_What needs to be done_:
The answer must be every line from the entries below that includes "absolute".

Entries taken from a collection
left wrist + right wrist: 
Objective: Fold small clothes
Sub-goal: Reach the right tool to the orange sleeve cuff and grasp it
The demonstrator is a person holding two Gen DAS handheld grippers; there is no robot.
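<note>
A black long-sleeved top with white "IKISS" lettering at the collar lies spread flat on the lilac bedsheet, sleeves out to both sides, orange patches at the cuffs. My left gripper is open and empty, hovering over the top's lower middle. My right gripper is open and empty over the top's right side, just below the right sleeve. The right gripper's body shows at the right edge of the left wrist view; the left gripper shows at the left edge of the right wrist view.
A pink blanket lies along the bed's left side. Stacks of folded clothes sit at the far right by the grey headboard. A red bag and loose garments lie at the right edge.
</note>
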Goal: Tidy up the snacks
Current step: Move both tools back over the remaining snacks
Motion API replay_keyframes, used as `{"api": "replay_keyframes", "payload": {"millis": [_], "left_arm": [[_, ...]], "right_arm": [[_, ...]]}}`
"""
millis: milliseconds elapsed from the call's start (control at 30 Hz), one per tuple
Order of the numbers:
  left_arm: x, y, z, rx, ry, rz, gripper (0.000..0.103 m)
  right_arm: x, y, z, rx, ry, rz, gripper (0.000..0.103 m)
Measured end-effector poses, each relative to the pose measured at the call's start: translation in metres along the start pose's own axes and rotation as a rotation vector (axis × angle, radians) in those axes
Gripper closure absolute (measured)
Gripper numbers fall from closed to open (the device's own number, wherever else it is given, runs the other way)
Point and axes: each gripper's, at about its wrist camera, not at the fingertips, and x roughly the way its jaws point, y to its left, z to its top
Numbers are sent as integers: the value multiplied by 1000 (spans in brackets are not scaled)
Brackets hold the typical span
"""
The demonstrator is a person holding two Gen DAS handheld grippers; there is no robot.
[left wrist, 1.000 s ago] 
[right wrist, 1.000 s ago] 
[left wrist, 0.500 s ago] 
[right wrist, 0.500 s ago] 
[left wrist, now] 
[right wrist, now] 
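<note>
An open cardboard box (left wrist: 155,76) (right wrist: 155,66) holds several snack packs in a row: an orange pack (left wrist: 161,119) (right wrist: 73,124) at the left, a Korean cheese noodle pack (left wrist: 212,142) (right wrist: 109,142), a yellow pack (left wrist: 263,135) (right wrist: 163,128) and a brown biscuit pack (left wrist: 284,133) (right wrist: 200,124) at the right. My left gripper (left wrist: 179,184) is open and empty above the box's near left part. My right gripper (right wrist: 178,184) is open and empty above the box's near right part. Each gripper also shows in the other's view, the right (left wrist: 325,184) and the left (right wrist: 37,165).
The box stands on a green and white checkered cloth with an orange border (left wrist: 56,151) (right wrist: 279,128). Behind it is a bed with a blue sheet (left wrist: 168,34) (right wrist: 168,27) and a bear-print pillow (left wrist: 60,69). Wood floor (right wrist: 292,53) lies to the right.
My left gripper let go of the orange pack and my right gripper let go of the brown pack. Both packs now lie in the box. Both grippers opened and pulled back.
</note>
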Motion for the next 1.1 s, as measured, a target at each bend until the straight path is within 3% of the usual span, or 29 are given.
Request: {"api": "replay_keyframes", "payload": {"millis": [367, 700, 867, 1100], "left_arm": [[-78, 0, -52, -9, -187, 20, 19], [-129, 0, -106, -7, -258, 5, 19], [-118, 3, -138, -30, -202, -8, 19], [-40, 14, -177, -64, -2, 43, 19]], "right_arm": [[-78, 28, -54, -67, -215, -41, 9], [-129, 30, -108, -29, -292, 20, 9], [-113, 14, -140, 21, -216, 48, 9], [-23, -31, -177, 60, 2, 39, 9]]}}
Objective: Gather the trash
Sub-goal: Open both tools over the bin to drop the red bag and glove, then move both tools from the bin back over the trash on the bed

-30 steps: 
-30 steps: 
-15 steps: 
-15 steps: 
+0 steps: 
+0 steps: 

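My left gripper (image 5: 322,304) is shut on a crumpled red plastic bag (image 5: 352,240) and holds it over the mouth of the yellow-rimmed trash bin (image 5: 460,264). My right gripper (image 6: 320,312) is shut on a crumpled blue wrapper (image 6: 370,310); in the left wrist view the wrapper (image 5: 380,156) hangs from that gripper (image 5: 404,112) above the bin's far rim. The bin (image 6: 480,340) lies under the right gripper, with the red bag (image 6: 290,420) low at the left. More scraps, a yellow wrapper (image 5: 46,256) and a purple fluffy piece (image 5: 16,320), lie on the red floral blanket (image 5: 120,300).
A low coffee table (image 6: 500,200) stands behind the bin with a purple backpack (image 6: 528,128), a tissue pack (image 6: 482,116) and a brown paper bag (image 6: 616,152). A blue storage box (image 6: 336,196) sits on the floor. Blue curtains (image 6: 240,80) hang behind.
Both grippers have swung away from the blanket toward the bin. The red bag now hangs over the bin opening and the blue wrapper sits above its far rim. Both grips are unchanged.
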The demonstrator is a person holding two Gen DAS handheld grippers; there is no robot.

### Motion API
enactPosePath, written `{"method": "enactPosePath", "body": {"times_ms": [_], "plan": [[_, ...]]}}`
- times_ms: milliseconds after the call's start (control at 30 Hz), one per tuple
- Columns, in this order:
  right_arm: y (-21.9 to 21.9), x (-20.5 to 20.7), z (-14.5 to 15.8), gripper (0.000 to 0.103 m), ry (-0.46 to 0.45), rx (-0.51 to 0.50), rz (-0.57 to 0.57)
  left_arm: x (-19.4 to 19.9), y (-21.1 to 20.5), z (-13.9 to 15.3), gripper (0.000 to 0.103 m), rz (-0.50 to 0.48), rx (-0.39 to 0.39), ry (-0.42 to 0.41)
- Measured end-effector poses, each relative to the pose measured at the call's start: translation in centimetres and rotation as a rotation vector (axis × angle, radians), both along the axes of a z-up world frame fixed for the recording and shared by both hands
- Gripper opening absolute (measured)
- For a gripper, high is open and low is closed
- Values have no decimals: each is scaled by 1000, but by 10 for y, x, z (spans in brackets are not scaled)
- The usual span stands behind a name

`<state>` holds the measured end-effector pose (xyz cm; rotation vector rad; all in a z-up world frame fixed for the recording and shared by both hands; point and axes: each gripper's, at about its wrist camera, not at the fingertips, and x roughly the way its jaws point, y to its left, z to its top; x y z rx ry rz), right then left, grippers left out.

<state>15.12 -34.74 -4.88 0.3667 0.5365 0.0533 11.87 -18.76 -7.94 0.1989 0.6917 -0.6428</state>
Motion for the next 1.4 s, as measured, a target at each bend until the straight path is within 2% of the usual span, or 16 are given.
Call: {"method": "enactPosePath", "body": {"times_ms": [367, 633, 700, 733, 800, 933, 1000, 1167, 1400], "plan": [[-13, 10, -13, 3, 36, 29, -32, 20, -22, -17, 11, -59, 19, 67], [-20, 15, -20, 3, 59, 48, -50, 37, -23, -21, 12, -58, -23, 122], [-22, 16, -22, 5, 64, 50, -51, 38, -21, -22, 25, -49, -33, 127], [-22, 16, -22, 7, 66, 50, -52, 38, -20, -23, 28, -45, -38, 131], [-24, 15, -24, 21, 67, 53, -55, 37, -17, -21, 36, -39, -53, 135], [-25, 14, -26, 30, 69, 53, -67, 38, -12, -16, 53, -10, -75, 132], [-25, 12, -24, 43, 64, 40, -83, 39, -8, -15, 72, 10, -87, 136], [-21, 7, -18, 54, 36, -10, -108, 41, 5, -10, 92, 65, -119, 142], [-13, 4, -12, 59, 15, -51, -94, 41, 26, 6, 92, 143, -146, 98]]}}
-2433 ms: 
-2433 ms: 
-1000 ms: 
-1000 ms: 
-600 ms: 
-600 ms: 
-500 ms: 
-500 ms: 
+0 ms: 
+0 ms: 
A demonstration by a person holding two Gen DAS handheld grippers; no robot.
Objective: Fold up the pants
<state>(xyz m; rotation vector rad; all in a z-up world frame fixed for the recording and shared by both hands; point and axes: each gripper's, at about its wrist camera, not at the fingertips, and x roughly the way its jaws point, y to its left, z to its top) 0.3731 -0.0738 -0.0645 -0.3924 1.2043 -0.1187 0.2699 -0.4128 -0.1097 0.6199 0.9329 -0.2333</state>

_Solution to this task_:
Gripper closure absolute (measured)
- Gripper opening absolute (measured)

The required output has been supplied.